The film’s production values are outstanding. From the outset, The Shape of Water has a rich visual tone that’s delightfully immersive; it wraps you tight and sucks you into the screen. Del Toro’s direction weaves the camera in and out of the visuals, enhancing the dismal fairytale nature of the plot. It’s cohesively dark and gloomy throughout but glistens and glows in all the right places.
At its core, The Shape of Water is about the meeting of two isolated souls who are similarly limited in their ability to communicate with the world. The creature is a meticulous creation with very unnerving eyes. It’s human enough for Elisa attraction to be believable but bizarre (and slimy) enough to cause alarm, to wonder what the hell she’s thinking. My criticisms of the piece stem from its structure. Very little focus is given to the development of the monster/human relationship. Through countless masturbation scenes, we clearly understand that Elisa is yearning for physical contact; we can see that she’s isolated, we understand logically why she’d fall for this creature, yet there is no time feel the emotional connection between the pair. Aside from swells of empathy instigated by Elisa’s desperation, The Shape of Water left me cold.

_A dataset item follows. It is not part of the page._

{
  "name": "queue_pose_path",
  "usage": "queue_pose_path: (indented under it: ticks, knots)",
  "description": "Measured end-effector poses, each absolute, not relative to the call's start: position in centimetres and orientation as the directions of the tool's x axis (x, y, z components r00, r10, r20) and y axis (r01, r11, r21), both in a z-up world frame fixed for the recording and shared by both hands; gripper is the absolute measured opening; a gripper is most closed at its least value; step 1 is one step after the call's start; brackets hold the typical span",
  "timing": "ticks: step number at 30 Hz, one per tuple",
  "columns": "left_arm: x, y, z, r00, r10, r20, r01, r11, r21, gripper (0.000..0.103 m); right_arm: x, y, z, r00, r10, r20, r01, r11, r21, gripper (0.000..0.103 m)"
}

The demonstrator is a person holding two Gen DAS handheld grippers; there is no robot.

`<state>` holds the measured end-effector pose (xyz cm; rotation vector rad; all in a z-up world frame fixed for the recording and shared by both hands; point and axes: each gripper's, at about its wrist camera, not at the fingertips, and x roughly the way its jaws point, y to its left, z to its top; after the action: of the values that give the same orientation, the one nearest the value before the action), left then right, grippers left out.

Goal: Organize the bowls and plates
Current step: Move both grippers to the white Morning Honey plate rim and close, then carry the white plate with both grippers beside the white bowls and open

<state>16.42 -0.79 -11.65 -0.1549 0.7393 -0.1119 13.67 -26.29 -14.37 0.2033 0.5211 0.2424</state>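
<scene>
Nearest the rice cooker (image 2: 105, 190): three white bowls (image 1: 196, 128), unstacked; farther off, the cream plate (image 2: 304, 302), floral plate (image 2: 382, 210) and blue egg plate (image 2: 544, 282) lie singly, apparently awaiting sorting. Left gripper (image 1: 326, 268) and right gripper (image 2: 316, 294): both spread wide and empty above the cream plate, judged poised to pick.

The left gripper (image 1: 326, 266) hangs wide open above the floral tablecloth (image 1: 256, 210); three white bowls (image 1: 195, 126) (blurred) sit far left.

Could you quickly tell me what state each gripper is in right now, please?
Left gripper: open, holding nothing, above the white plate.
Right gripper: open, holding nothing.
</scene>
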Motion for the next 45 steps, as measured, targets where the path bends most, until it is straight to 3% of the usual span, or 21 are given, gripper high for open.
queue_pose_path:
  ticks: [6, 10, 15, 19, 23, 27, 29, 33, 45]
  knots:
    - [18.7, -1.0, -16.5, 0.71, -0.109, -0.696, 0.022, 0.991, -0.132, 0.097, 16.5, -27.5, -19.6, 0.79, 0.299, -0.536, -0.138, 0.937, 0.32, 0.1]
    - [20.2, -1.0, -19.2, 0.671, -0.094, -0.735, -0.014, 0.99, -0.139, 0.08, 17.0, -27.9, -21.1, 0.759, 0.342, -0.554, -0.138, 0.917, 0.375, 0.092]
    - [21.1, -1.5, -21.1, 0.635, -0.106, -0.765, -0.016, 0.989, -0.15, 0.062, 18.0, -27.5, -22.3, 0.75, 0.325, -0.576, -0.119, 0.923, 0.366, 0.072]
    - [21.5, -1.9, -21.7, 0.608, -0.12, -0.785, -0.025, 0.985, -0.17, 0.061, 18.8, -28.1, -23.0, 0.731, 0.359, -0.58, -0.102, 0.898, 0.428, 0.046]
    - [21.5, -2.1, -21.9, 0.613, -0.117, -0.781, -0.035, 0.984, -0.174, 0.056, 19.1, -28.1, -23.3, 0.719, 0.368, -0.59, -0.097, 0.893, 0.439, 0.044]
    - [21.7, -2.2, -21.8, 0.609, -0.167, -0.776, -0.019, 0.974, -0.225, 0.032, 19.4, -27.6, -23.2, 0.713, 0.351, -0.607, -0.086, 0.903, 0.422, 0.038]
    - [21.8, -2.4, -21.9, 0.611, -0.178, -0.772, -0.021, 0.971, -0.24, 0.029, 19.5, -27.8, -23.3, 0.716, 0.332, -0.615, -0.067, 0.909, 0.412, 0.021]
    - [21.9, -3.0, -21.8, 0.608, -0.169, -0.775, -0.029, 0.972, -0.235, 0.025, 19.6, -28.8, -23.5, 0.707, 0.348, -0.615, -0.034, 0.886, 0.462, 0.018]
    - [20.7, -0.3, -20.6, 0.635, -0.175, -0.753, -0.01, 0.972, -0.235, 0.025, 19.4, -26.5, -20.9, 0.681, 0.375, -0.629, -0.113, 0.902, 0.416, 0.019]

Del Toro and Vanessa Taylor’s screenplay is full of dark humour and does well to give even the more minor characters solid motivations. However, its jam-packed with gratuitous moments of gore and nudity that, on the whole, do little to forward the plot. The pacing is also a little off at times and there is a significant lull before the film races towards its finale.
Regardless, Sally Hawkins delivers an impeccable silent performance. She has an innately kind aura that immediately puts you on Elisa’s side but also manages to deliver the largest laughs (with the help of some conveniently placed subtitles) and conveys a deep sense of despair as the plot progresses. She’s supported by a strong ensemble of actors (Michael Shannon as a US Colonel who’s in charge of the monster, Octavia Spencer as Elisa’s colleague & Richard Jenkins as her neighbour) who are steadfast in their portrayals.
The Shape of Water is definitely a unique and interesting film that excels visually but I find it hard to rave about a movie that leaves me without emotion.
Overall, I give The Shape of Water a rating of 4/5.